Work to complete | Say how many lines in the records contain the string "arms". Nothing but the number should be given.

Material provided |

*****

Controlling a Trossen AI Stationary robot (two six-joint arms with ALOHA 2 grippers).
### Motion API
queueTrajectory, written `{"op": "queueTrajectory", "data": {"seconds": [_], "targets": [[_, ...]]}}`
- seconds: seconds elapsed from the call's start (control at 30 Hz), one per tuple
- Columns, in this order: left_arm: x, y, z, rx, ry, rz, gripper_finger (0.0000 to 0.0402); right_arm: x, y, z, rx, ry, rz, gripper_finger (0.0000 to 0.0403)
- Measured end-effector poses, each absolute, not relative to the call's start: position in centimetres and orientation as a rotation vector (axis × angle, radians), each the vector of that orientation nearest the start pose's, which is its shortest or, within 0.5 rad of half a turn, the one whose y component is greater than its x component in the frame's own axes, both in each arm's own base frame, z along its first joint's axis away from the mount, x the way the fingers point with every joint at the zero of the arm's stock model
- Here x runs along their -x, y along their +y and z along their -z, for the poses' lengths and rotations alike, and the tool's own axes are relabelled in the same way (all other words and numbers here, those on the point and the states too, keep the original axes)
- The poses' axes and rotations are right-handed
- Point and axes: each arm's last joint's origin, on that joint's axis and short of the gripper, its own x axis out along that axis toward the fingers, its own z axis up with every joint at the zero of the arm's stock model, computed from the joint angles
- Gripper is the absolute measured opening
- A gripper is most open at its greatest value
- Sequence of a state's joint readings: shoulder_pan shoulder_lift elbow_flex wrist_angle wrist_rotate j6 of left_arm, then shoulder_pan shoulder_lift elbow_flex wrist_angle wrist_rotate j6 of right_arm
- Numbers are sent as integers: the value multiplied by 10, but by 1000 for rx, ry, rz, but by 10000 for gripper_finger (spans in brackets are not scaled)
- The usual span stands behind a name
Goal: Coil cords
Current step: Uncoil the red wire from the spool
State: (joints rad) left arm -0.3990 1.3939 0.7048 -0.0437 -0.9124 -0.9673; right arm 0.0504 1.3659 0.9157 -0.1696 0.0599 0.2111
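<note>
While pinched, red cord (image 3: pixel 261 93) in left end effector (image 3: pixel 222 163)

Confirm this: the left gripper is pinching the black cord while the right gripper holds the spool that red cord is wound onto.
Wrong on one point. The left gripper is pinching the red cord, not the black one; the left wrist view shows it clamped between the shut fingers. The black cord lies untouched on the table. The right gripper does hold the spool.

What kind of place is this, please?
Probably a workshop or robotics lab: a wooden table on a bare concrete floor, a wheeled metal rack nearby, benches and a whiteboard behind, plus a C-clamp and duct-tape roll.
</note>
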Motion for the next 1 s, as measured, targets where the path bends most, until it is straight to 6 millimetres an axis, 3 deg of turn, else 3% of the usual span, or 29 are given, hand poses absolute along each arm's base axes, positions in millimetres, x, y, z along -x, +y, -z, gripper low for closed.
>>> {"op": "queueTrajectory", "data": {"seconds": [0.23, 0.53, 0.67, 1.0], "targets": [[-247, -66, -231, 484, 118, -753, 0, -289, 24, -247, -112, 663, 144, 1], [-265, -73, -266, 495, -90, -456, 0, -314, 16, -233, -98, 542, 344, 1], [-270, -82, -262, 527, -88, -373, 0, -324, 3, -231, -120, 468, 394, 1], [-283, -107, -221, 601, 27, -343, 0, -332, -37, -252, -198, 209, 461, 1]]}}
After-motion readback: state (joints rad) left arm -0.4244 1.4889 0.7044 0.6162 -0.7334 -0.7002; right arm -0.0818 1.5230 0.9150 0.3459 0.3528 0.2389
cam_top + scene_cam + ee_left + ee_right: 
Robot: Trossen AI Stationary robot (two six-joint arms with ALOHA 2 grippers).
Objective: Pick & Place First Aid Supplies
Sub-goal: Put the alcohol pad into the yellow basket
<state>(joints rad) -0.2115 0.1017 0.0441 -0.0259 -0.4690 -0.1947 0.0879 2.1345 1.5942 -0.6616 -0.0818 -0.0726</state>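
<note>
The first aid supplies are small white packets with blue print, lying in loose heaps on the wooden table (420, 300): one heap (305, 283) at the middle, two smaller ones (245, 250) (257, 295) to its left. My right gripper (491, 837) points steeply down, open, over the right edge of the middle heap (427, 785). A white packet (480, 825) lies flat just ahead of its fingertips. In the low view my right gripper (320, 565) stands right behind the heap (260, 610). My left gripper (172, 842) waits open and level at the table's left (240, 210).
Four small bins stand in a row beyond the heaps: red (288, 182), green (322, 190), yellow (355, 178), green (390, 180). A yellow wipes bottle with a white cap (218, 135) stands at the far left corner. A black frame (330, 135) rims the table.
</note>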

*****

Your solution | 2